As a companion to their World Mental Health Day video post, the content channel collaborated on a series of videos with cognitive-behavioral therapist Dr. Ali Mattu, where he breaks down the symptoms, causes and stigma of each illness. These videos are to be posted periodically in tandem with past, current, and future programs.
They even partnered with the National Alliance on Mental Health to turn the initiative into a pilot program that has no end date in sight. They launched an effort to tie into a “day,” but have kept it going to create a lasting impact for those affected.
Be natural and genuine
“Diversity is strength and difference is a teacher.” These are wise words from Emmy-award winning comedian Hannah Gadsbury’s Netflix special, “Nanette.” It’s a quote that has stuck with me because I’ve seen firsthand how inclusion can provide teachable moments in our everyday lives.
The simple matter is that someone’s identifying attributes should never be on display and broadcast as a criterion for their selection. If representation is a vital element to your brand, then it should be ingrained within it, without the pretense of an occasion.
Here’s what I mean.
Although I wasn’t part of their target demographics, Urban Decay’s “Pretty Different” campaign spoke volumes in of those ambassadors the brand partnered with for their effort.

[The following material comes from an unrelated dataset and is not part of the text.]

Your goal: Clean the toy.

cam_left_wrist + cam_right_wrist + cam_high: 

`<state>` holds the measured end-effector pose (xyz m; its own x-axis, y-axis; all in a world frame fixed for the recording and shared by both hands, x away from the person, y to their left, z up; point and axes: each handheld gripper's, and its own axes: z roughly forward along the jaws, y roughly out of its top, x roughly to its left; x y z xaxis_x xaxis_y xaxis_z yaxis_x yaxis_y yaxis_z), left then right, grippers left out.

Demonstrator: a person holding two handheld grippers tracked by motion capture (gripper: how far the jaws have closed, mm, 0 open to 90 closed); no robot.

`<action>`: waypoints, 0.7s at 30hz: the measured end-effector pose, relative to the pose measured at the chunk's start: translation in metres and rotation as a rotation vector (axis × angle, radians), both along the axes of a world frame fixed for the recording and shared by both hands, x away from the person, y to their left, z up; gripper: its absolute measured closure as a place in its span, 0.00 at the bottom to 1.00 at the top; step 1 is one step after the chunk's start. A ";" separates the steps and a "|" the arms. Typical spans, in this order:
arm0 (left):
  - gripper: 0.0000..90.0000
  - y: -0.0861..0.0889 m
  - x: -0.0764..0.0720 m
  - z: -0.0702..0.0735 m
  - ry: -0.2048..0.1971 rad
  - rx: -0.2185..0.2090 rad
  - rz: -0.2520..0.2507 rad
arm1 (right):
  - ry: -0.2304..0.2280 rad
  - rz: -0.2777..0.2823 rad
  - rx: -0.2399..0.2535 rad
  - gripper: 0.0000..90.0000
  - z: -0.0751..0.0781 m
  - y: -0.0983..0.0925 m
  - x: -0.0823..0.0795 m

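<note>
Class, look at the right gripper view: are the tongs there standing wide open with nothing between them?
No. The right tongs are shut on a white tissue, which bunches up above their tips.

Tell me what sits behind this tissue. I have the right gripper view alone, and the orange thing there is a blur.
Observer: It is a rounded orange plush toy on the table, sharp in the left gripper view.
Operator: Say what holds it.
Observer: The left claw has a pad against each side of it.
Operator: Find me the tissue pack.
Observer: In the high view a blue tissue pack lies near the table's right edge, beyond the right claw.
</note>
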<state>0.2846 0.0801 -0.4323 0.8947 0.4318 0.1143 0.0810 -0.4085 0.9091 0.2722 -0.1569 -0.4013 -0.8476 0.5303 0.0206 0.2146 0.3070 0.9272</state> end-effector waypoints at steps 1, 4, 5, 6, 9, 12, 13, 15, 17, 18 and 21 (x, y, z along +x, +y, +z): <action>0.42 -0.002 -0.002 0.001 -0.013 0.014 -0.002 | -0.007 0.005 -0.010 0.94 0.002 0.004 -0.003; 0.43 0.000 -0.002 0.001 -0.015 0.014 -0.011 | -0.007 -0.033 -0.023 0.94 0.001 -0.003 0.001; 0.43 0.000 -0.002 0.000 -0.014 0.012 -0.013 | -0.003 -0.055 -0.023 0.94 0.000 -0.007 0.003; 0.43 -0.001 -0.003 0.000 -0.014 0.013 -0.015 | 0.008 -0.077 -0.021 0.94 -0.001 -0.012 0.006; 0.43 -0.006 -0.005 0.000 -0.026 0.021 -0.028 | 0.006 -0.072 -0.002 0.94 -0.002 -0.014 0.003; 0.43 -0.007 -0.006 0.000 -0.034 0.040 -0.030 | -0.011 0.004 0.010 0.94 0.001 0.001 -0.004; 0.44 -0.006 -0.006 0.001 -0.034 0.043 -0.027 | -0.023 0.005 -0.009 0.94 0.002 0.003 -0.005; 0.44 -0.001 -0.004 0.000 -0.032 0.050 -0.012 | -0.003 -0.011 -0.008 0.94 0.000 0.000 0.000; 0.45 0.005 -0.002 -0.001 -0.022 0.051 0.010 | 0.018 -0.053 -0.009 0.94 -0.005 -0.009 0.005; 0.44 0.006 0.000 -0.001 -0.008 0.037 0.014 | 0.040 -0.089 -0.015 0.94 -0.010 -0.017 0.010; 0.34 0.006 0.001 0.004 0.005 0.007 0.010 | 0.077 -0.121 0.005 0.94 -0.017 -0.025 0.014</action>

Their “global citizens” included Lizzo, a proud black, body positive activist; Ezra MIller, a genderqueer film actor; Karol G, a Colombian Latin Grammy-award winning reggaeton artist; CL, dubbed the South Korean “Nicki Minaj” of K-Pop; and Joey King, an androgynous television actor.
In their own way, each supports the company’s anthem that “celebrates pure originality and the people who own their uniqueness.” Moreover, their mere individual presence in a beauty campaign showed that there is a space in an industry that has traditionally been the purveyor of rigid standards, for difference to shine and be treated respectfully, without feeling like tokenism.

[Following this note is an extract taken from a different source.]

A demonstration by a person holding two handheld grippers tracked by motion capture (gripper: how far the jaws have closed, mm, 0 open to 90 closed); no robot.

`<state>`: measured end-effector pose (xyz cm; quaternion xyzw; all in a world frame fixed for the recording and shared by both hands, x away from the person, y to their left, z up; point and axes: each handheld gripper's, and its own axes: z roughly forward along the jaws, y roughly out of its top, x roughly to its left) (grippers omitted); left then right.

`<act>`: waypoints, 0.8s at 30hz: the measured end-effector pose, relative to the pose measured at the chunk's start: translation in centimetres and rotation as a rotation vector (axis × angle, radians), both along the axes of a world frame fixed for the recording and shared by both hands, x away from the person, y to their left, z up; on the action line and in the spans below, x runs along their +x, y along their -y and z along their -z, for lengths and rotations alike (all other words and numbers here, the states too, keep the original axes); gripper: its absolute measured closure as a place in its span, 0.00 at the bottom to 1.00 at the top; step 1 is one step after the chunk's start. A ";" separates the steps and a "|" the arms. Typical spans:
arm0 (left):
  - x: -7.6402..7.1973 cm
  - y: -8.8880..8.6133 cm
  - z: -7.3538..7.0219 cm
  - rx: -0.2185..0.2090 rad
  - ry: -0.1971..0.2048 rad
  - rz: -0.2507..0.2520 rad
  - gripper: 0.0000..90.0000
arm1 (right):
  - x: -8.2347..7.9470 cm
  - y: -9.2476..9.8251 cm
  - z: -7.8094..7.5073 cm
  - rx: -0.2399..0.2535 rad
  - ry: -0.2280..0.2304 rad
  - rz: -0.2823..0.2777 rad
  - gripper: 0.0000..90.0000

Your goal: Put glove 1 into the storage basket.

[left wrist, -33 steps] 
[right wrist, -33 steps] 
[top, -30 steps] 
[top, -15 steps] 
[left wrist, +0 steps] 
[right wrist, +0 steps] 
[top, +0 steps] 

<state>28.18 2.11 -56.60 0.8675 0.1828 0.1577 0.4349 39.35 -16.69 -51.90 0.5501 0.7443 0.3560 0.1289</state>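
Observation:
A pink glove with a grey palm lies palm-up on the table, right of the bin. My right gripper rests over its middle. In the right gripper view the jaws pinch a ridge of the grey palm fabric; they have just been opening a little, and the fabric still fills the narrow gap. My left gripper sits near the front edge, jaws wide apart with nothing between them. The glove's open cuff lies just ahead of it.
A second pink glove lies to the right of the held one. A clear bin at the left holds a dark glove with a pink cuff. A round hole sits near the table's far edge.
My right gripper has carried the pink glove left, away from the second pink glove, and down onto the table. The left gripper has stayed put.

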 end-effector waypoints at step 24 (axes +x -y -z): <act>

Encourage a variety of opinions in each and every decision room
It seems like common sense, but many of the faux pas we catch when it comes to brands who’ve gotten it wrong could likely have been avoided if the decision room included multiple perspectives.
Minorities already know what it feels like to be “not normal,” “the outsider,” or “the other.” Our problems AND our joys are year-round, 365 days a year, 24 hours a day; and we have a significant perspective to offer, which can very likely help inform and support your next campaign.

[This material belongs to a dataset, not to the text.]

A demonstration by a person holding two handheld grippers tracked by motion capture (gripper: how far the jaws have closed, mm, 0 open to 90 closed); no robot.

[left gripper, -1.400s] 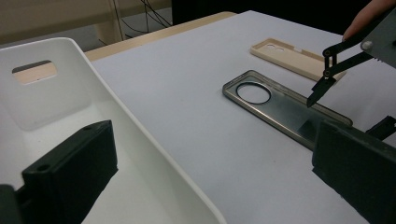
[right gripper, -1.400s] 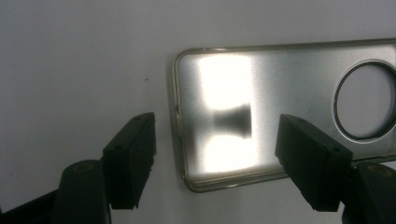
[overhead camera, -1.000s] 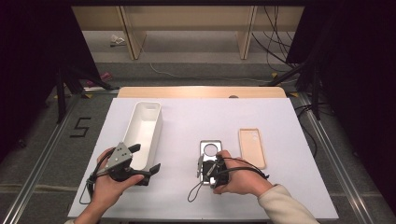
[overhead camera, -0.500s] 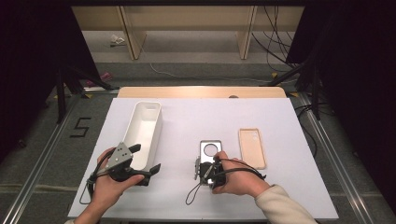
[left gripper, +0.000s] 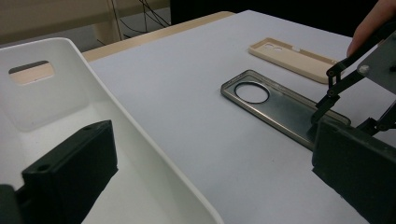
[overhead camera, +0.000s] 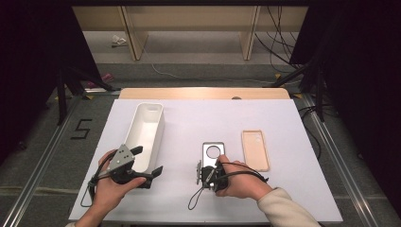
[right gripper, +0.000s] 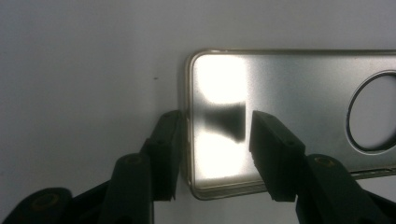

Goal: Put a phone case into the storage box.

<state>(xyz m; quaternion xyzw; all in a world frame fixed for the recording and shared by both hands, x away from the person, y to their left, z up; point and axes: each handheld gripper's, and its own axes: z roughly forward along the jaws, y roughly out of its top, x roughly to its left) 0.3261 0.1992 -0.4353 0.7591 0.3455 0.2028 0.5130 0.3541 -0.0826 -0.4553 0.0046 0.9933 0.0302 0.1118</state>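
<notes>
**Right tongs closing over the end of the clear phone case**

At the left side of the tabletop (overhead camera: pixel 283 198), a long white bin (overhead camera: pixel 147 128) lies with its length running from the far edge toward the near edge. The left tongs (overhead camera: pixel 150 163) are held at the bin's near end by the person's left hand (overhead camera: pixel 111 189). Their two black jaws stand wide apart with nothing gripped: in the left gripper view one jaw sits inside the bin (left gripper: pixel 60 116) and the other outside it, so the bin's wall passes between them.

Near the middle of the tabletop, toward the near edge, the clear phone case (overhead camera: pixel 211 153) lies flat, its round camera hole at the end pointing to the far edge. The right tongs (overhead camera: pixel 201 173), in the person's right hand (overhead camera: pixel 241 182), are at the near end of this case. In the right gripper view the case (right gripper: pixel 299 98) fills the upper right, and the tongs (right gripper: pixel 215 140) straddle its short end edge, one jaw outside on the bare tabletop, the other over the case's glossy inner face. The jaws have just been closing and now stand about half open with the case's rim between them; whether they already pinch it I cannot tell.

Just beside the clear case, toward the right edge, a beige phone case (overhead camera: pixel 255 149) lies flat, apart from both tongs.
</notes>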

It’s simple—include minorities. Include us in your conversations, and you’ll shift away from speaking to or at us, toward speaking with us. Brand advertising derives its power and reach from the shared stories and experiences it draws insight from, in order to respond to the cultural zeitgeist.
And that’s empowerment.
Because at the end of the day, every individual, regardless of race, gender or whatever else, craves belonging. We want to be seen, heard and understood every day, and not simply addressed to when it’s our sanctioned month or holiday. We want to, even expect, to feel a brand’s presence and active commitment consistently, year-round.